The police had then spoken to Cefai who had told them that he had been drinking with a male friend at a Marsalforn bar in May 2010 and had been introduced to an English woman whom he had given a ride home.

In 2015, a court of magistrates in Gozo had found Cefai not guilty of the charges on the basis of conflicting evidence, saying the prosecution had failed to prove its case beyond reasonable doubt.

The Attorney General had filed an appeal, complaining that the court's appreciation of the evidence was mistaken and that the court “could not have legally and reasonably reached its decision.”

In his judgment on the matter, Chief Justice Silvio Camilleri noted that the presiding magistrate had not been availed of the opportunity to hear witnesses, but had to rely on transcriptions of previous evidence. He, however, criticised the decision by court of magistrates to clear the man on the basis of conflicting evidence “without the slightest attempt to articulate the reasoning that led it its conclusion.”

The first court, Camilleri said, had made a number of generic declarations about the risks of consuming alcohol without tying this to the evidence exhibited and had quoted legal authorities on cases where conflicting evidence existed but had also neglected to connect them to the case at hand.

Whilst it was true that the woman had consumed wine and Martinis, but her version of what happened had remained consistent from her initial report, to her final testimony in court. Cefai had also told the barman that the woman hadn't let him have his way with her.
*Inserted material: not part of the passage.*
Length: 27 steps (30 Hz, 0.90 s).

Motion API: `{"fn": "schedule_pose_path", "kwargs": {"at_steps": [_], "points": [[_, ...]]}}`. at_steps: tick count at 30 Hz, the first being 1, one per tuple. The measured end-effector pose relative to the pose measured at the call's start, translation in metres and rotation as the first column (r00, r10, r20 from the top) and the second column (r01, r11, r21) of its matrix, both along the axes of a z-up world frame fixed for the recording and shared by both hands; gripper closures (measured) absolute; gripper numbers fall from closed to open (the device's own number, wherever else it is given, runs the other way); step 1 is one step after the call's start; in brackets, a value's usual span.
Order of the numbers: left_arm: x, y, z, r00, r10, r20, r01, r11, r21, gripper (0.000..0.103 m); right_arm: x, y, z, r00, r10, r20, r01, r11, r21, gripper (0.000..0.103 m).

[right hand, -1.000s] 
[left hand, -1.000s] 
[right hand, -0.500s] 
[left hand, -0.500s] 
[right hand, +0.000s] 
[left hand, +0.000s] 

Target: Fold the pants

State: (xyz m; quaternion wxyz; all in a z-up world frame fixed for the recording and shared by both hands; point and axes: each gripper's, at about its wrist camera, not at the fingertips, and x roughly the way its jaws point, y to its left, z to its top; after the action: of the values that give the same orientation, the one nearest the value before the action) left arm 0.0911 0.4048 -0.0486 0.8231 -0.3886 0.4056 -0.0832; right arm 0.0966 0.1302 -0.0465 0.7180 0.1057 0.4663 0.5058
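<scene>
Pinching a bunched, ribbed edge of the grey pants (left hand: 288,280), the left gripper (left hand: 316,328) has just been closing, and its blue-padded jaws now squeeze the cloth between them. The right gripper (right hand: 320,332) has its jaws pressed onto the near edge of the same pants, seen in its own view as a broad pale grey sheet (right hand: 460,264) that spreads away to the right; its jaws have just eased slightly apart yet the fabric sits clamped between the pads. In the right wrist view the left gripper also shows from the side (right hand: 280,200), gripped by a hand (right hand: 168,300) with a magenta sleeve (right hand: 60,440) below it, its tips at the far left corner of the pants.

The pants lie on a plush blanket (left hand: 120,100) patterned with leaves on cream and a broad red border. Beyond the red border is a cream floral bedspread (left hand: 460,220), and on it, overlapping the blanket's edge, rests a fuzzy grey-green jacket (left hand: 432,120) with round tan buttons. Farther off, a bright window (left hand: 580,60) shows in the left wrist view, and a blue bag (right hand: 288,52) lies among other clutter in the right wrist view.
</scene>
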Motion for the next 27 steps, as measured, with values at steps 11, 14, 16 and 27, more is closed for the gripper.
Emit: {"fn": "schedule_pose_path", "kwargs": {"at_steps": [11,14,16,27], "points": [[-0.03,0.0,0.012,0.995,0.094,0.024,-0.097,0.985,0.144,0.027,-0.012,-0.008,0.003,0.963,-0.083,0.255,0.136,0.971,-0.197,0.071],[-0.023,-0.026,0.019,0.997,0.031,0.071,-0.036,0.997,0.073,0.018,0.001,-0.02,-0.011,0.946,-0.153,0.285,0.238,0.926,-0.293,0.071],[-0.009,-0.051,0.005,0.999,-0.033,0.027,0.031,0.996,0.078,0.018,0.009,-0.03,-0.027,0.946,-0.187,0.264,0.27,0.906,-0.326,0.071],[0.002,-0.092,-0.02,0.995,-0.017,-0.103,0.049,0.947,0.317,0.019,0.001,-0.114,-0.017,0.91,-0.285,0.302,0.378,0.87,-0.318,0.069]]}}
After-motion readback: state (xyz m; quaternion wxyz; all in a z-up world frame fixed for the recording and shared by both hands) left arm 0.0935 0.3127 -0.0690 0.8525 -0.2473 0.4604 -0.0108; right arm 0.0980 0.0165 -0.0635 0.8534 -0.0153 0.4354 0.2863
The court noted that although this was hearsay evidence in regards to what actually happened, it was also direct evidence of what he had told the officers, which corroborated the woman's account of what had taken place.

Because the victim had clearly repeatedly refused his advances, the allegation that she had been intoxicated at the time - which were not proven – are irrelevant, the court said.

Cefai was sentenced to three months’ imprisonment.